What is needed is an exact copy of the lines in the listing below, from the one with "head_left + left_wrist" up to and including the one with "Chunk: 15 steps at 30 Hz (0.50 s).", with no other lines.
===== Data section =====
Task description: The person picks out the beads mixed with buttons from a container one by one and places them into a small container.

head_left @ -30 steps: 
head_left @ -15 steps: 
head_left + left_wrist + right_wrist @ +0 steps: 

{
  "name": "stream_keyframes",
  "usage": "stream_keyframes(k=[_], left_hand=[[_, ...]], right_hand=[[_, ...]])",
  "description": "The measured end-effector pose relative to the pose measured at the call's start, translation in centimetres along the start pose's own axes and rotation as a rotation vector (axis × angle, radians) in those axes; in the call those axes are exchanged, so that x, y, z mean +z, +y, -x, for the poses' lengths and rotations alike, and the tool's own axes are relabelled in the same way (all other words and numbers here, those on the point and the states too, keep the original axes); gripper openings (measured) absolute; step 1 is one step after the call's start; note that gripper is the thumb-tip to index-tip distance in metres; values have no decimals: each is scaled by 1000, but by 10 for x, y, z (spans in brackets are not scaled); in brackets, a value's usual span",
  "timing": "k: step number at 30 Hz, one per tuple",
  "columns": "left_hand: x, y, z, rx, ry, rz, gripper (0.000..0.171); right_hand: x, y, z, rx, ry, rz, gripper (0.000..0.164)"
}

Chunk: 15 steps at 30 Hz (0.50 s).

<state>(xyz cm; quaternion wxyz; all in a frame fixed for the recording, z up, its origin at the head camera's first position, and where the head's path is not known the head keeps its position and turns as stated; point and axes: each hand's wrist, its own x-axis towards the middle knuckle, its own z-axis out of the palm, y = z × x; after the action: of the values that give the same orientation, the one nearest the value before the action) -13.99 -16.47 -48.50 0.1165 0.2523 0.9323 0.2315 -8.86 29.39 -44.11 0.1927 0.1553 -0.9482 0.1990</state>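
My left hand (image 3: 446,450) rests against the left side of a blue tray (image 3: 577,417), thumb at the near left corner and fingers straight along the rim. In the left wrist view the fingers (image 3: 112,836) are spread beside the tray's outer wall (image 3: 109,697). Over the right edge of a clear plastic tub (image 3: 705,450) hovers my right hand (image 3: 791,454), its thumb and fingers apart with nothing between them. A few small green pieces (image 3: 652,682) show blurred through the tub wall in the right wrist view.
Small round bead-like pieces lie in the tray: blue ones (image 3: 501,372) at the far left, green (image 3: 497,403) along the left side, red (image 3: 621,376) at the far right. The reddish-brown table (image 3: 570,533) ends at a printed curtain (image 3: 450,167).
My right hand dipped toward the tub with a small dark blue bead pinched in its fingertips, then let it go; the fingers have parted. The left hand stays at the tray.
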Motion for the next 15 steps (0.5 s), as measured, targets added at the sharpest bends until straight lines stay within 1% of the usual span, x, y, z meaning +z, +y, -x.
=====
Solution to this exercise »
head_left + left_wrist + right_wrist @ +0 steps: 

{
  "name": "stream_keyframes",
  "usage": "stream_keyframes(k=[_], left_hand=[[_, ...]], right_hand=[[_, ...]])",
  "description": "The measured end-effector pose relative to the pose measured at the call's start, translation in centimetres along the start pose's own axes and rotation as a rotation vector (axis × angle, radians) in those axes; in the call those axes are exchanged, so that x, y, z mean +z, +y, -x, for the poses' lengths and rotations alike, and the tool's own axes are relabelled in the same way (all other words and numbers here, those on the point and the states too, keep the original axes); gripper openings (measured) absolute; step 1 is one step after the call's start; note that gripper is the thumb-tip to index-tip distance in metres; values have no decimals: each is scaled by 1000, but by 10 for x, y, z (spans in brackets are not scaled); in brackets, a value's usual span",
  "timing": "k: step number at 30 Hz, one per tuple",
  "columns": "left_hand: x, y, z, rx, ry, rz, gripper (0.000..0.171); right_hand: x, y, z, rx, ry, rz, gripper (0.000..0.164)"
}

Chunk: 15 steps at 30 Hz (0.50 s).

Output is finished, and nothing else is required.